■ WHAT YOU NEED TO DO ■
From the data below, copy each line that includes the word "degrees".

━━━━━━━━

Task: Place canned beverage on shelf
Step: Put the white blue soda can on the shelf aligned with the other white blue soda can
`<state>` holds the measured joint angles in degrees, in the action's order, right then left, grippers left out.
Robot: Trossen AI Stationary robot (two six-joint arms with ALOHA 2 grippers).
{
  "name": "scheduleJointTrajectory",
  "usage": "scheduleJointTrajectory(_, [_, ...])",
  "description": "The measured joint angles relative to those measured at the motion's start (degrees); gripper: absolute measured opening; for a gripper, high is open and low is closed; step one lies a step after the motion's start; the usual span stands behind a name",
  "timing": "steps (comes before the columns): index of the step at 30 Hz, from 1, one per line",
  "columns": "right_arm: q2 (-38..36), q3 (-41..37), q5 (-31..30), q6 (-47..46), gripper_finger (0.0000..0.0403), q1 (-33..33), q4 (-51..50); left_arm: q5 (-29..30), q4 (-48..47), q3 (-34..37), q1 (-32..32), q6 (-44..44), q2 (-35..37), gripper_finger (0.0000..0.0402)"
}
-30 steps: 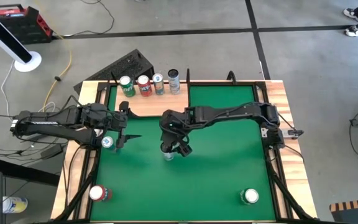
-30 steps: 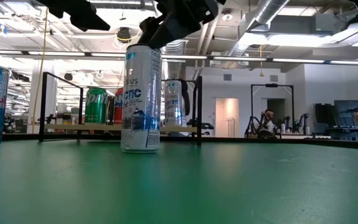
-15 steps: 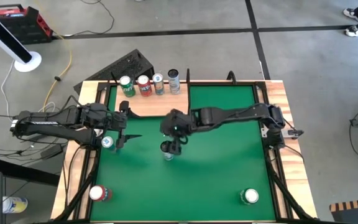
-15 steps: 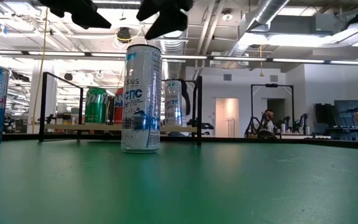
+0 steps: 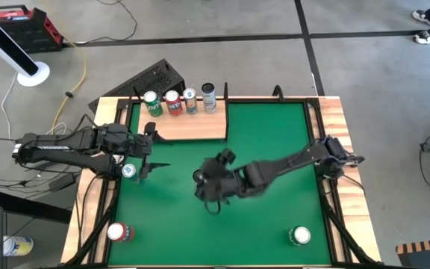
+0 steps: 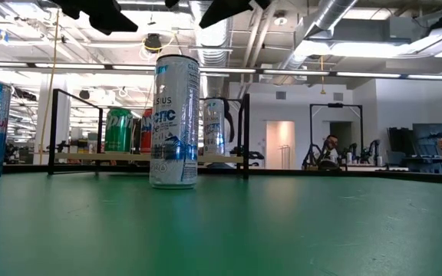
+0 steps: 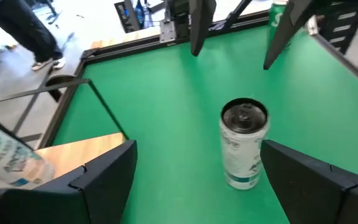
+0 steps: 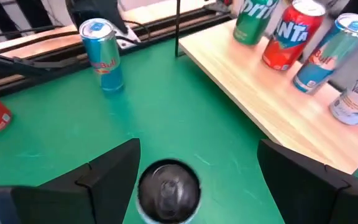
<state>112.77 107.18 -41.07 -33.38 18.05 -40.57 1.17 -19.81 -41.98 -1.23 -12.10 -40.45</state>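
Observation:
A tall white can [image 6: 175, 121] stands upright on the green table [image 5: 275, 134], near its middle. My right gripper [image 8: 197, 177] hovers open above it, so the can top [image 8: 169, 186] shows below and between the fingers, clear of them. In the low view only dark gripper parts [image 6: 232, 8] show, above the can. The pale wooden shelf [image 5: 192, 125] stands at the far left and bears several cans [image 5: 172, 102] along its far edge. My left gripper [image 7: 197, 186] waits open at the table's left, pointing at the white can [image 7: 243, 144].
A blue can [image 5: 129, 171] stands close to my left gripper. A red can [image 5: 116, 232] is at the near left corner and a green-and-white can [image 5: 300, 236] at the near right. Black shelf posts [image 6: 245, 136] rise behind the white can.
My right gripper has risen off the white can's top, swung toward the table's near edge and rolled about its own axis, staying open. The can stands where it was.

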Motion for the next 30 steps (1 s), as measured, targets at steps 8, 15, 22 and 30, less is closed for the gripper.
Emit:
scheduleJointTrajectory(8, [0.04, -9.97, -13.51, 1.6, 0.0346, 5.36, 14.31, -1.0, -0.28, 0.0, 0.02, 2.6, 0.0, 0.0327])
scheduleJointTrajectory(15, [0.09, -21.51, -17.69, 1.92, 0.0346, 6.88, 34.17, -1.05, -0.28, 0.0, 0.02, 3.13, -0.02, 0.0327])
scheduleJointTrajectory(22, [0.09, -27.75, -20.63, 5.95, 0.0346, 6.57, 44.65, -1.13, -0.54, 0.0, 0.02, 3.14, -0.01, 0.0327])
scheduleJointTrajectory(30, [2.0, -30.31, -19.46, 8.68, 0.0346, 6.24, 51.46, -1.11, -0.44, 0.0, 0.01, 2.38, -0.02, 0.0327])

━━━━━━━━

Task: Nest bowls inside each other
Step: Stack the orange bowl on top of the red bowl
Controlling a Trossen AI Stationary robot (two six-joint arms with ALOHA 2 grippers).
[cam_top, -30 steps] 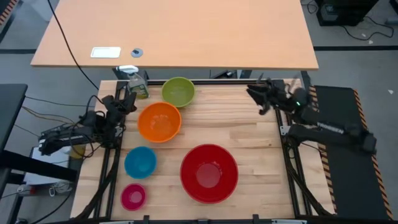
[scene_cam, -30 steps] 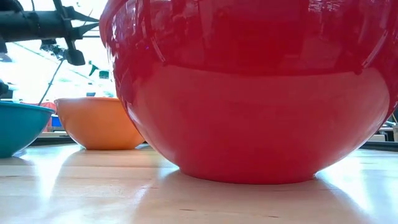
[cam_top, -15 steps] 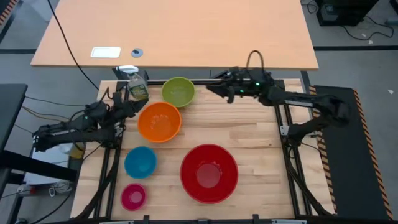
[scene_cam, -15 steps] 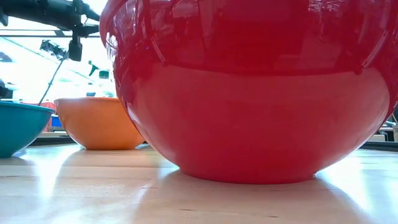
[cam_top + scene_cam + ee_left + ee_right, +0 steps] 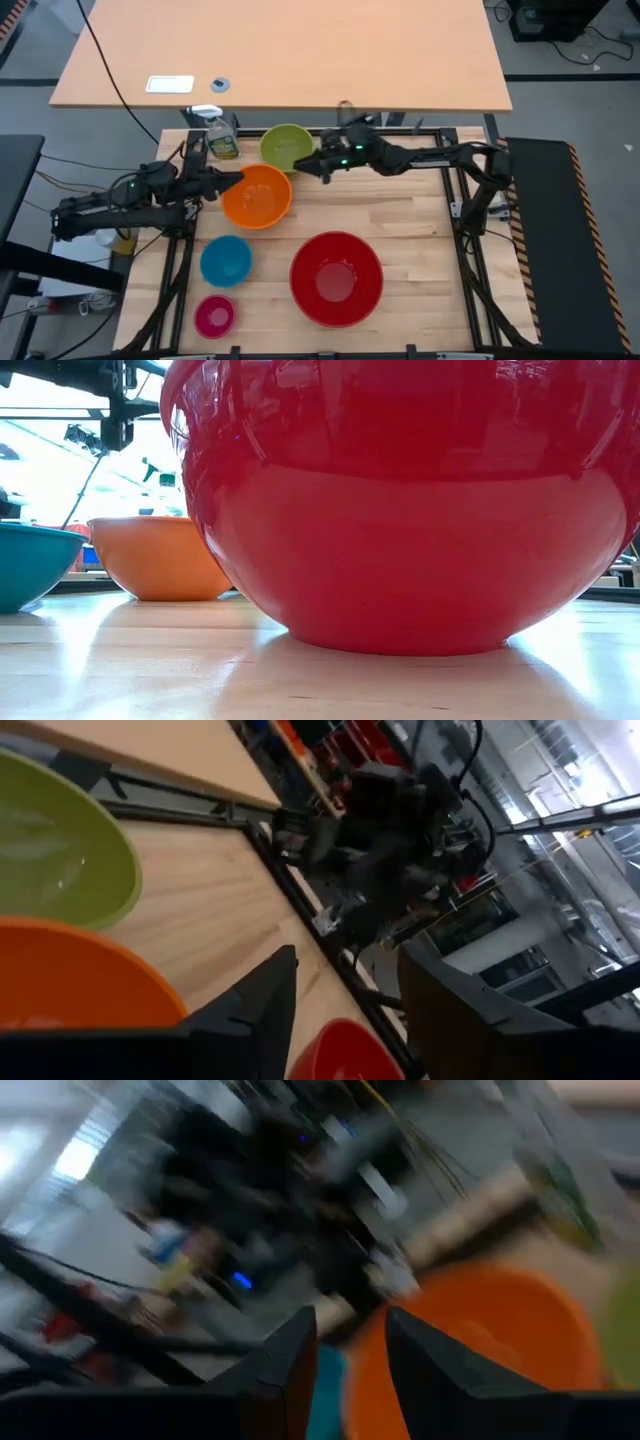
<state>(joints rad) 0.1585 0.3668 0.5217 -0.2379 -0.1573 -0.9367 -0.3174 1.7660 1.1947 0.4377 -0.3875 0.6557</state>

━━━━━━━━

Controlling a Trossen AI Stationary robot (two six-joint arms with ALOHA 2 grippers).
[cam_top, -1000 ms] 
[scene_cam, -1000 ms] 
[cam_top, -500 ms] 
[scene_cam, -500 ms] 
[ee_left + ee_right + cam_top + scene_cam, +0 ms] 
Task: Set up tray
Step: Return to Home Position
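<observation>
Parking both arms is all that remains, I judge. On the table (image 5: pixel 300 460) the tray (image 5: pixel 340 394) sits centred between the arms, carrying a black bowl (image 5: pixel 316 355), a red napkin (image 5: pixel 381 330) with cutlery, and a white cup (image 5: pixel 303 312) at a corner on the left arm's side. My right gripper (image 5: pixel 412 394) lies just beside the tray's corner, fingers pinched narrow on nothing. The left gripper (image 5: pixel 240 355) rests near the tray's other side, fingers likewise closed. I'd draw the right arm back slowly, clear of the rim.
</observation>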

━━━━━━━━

■ EXERCISE SOLUTION ■
`<state>` holds the measured joint angles in degrees, in the action's order, right then left, grippers left out.
  "description": "The measured joint angles relative to those measured at the motion's start (degrees); gripper: absolute measured opening; for a gripper, high is open and low is closed; step one lies a step after the motion's start; the usual span stands behind a name",

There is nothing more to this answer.